Set every line of the data down again exactly, and keep the pictures out.
=== Extracted material ===
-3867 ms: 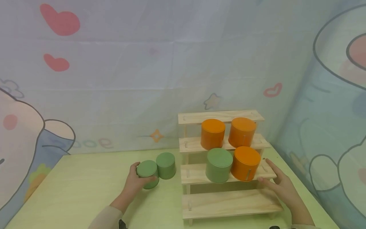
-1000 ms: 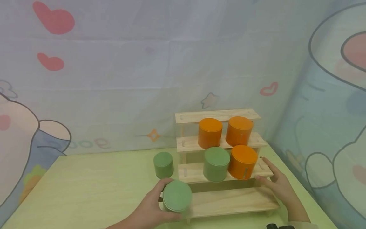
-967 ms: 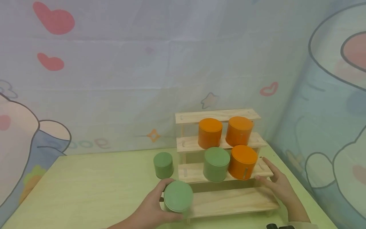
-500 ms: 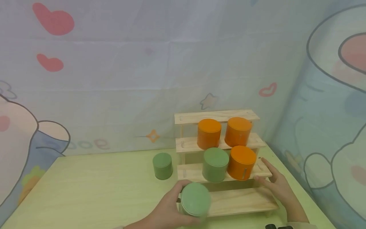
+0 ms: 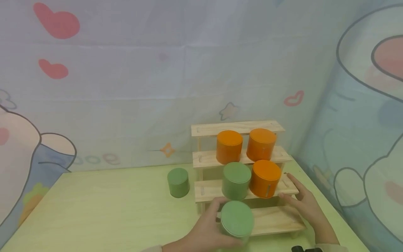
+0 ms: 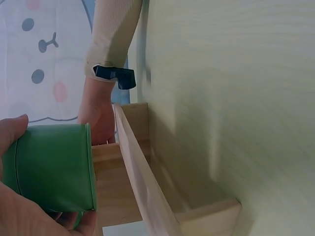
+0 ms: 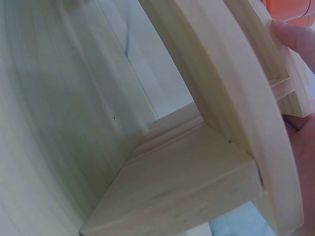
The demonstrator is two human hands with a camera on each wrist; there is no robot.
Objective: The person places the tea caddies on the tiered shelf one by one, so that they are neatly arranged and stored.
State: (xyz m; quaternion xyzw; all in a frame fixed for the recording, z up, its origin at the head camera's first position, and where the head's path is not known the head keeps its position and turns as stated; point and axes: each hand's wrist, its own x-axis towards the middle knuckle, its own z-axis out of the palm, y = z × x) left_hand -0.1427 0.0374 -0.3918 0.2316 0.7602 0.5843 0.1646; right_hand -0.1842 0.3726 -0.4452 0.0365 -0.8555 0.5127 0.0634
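Observation:
My left hand (image 5: 209, 227) grips a green round lidded canister (image 5: 237, 218), holding it in front of the bottom board of a stepped wooden shelf (image 5: 274, 218). In the left wrist view the same canister lies sideways between thumb and fingers, apart from the boards. My right hand (image 5: 303, 203) holds the right end of the second board from the bottom; its thumb (image 7: 295, 42) shows on that board in the right wrist view. Another green canister (image 5: 237, 181) stands on this board beside an orange canister (image 5: 266, 179). A smaller-looking green canister (image 5: 178, 182) stands on the table left of the shelf.
Two more orange canisters, the left one (image 5: 229, 147) and the right one (image 5: 261, 144), stand on the third board. The top board (image 5: 237, 127) bears nothing. A printed cloth (image 5: 132, 87) hangs behind the pale table (image 5: 94, 206).
Earlier, my left hand had the green canister on the table beside the other one; it has since lifted it and carried it right, before the bottom board. My right hand stays on the shelf.

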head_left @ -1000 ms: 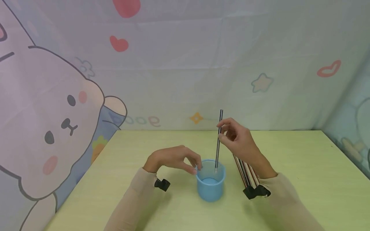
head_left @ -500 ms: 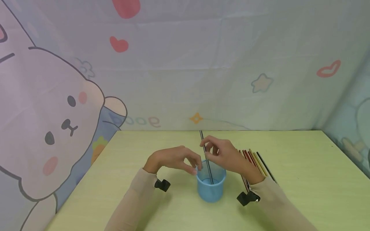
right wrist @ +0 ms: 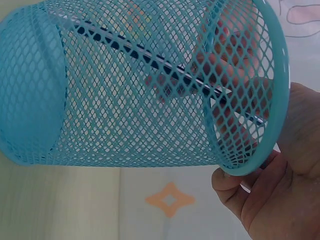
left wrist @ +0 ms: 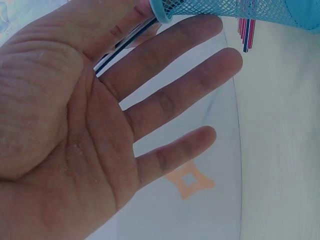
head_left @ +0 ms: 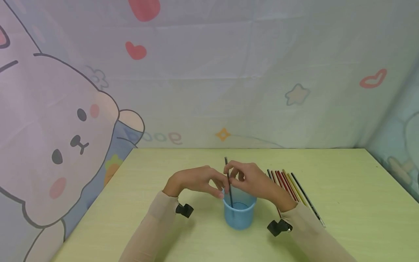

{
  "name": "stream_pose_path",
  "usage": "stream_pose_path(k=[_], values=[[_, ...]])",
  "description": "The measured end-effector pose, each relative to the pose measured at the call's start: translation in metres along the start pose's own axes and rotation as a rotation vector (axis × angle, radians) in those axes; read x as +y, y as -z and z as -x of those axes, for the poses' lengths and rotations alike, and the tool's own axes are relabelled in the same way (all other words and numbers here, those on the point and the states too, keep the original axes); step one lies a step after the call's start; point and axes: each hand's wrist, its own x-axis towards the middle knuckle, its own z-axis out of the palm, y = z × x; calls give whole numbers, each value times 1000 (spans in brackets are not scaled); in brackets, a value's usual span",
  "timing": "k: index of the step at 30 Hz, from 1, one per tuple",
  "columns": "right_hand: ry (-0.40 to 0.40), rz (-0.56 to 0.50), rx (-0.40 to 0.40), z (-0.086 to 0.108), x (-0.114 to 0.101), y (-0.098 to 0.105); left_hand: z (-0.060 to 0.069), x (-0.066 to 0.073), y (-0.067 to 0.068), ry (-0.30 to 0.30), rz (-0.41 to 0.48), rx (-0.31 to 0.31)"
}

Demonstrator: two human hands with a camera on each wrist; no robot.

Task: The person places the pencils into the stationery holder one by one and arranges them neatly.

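Observation:
A blue mesh cup [head_left: 239, 219] stands upright on the table; its wall [right wrist: 115, 125] fills much of the right wrist view. My left hand [head_left: 196, 179] pinches the left part of its rim [left wrist: 159, 11] between thumb and index finger, the other fingers extended. Above the opening, my right hand [head_left: 253, 179] grips a thin dark, shiny stick [head_left: 231, 199] between thumb and fingers. The stick leans inside the cup, its upper end above the hand. Through the mesh, its striped length [right wrist: 150, 59] runs close to the cup's bottom.
Several thin sticks [head_left: 289, 183], red, yellow and dark, lie side by side on the table [head_left: 353, 189] to the right of the cup, partly hidden by my right forearm. Behind the table hangs a printed cloth [head_left: 209, 91].
My right hand has moved left and down, lowering the stick deeper into the cup. More of the sticks on the table now show. My left hand has stayed at the rim.

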Motion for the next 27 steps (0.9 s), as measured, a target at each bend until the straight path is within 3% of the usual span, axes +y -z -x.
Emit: stream_pose_path(k=[14, 27], values=[[-18, -9, 5, 2, 1, 14, -1, -1, -1, -10, -1, -14], [-90, 2, 83, 8, 8, 41, 0, 2, 0, -12, 7, -18]])
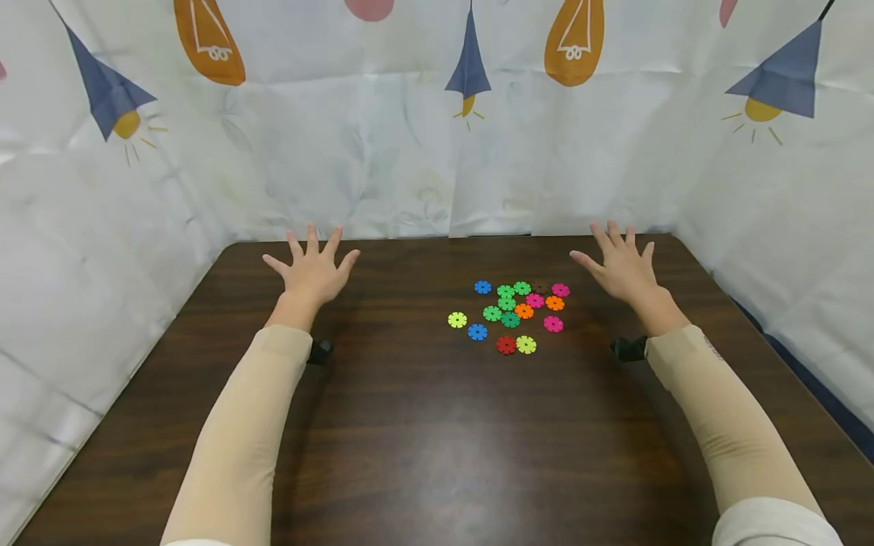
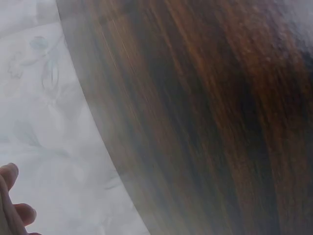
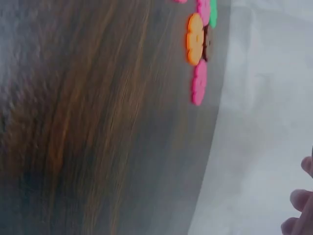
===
Response =>
-3867 ms: 
-1000 ms: 
-967 ms: 
-500 ms: 
+0 ms: 
+0 ms: 
+0 ms: 
The demonstrator is two human hands with a camera on each wrist; there is no robot.
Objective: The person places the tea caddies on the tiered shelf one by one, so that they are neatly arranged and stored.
State: (xyz m; quaternion xyzw; all in a frame fixed for the recording, z up, its origin at the head camera's first position, and where the head's path is not known the head keeps its position and turns as stated; point and axes: each hand's wrist, its own x-axis towards the middle knuckle, its own z-axis out of the palm, y = z × x) left_hand -0.1427 0.0374 -0.3918 0.2316 0.7602 0.5843 0.1646; right_hand -0.1842 0.3726 -0.4452 0.0365 -0.8555 0.5127 0.0634
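Observation:
My left hand (image 5: 209, 227) grips a green round lidded canister (image 5: 237, 218), holding it in front of the bottom board of a stepped wooden shelf (image 5: 274, 218). In the left wrist view the same canister lies sideways between thumb and fingers, apart from the boards. My right hand (image 5: 303, 203) holds the right end of the second board from the bottom; its thumb (image 7: 295, 42) shows on that board in the right wrist view. Another green canister (image 5: 237, 181) stands on this board beside an orange canister (image 5: 266, 179). A smaller-looking green canister (image 5: 178, 182) stands on the table left of the shelf.
Two more orange canisters, the left one (image 5: 229, 147) and the right one (image 5: 261, 144), stand on the third board. The top board (image 5: 237, 127) bears nothing. A printed cloth (image 5: 132, 87) hangs behind the pale table (image 5: 94, 206).
Earlier, my left hand had the green canister on the table beside the other one; it has since lifted it and carried it right, before the bottom board. My right hand stays on the shelf.
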
head_left @ -1000 ms: 
head_left @ -500 ms: 
right wrist @ +0 ms: 
left wrist @ +0 ms: 
head_left @ +0 ms: 

{
  "name": "stream_pose_path",
  "usage": "stream_pose_path(k=[_], values=[[_, ...]])",
  "description": "The measured end-effector pose, each relative to the pose measured at the call's start: translation in metres along the start pose's own axes and rotation as a rotation vector (axis × angle, radians) in those axes; read x as +y, y as -z and z as -x of those axes, for the poses' lengths and rotations alike, and the tool's own axes are relabelled in the same way (all other words and numbers here, those on the point and the states too, keep the original axes); step one lies a step after the call's start; point and axes: each hand's wrist, its own x-axis towards the middle knuckle, its own z-axis out of the palm, y = z × x; calls give whole numbers, each value times 1000 (spans in brackets are not scaled); in brackets, a value's usual span",
  "timing": "k: index of the step at 30 Hz, from 1, one per tuple",
  "columns": "right_hand: ry (-0.40 to 0.40), rz (-0.56 to 0.50), rx (-0.40 to 0.40), z (-0.086 to 0.108), x (-0.114 to 0.101), y (-0.098 to 0.105); left_hand: z (-0.060 to 0.069), x (-0.066 to 0.073), y (-0.067 to 0.068), ry (-0.30 to 0.30), rz (-0.41 to 0.48), rx (-0.31 to 0.31)"
}

Demonstrator: two human hands with a camera on each wrist; no robot.

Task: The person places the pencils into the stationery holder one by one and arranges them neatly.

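Observation:
A blue mesh cup [head_left: 239, 219] stands upright on the table; its wall [right wrist: 115, 125] fills much of the right wrist view. My left hand [head_left: 196, 179] pinches the left part of its rim [left wrist: 159, 11] between thumb and index finger, the other fingers extended. Above the opening, my right hand [head_left: 253, 179] grips a thin dark, shiny stick [head_left: 231, 199] between thumb and fingers. The stick leans inside the cup, its upper end above the hand. Through the mesh, its striped length [right wrist: 150, 59] runs close to the cup's bottom.
Several thin sticks [head_left: 289, 183], red, yellow and dark, lie side by side on the table [head_left: 353, 189] to the right of the cup, partly hidden by my right forearm. Behind the table hangs a printed cloth [head_left: 209, 91].
My right hand has moved left and down, lowering the stick deeper into the cup. More of the sticks on the table now show. My left hand has stayed at the rim.
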
Motion for the next 27 steps (0.9 s), as measured, a target at each bend until the straight path is within 3% of the usual span, axes +y -z -x.
Emit: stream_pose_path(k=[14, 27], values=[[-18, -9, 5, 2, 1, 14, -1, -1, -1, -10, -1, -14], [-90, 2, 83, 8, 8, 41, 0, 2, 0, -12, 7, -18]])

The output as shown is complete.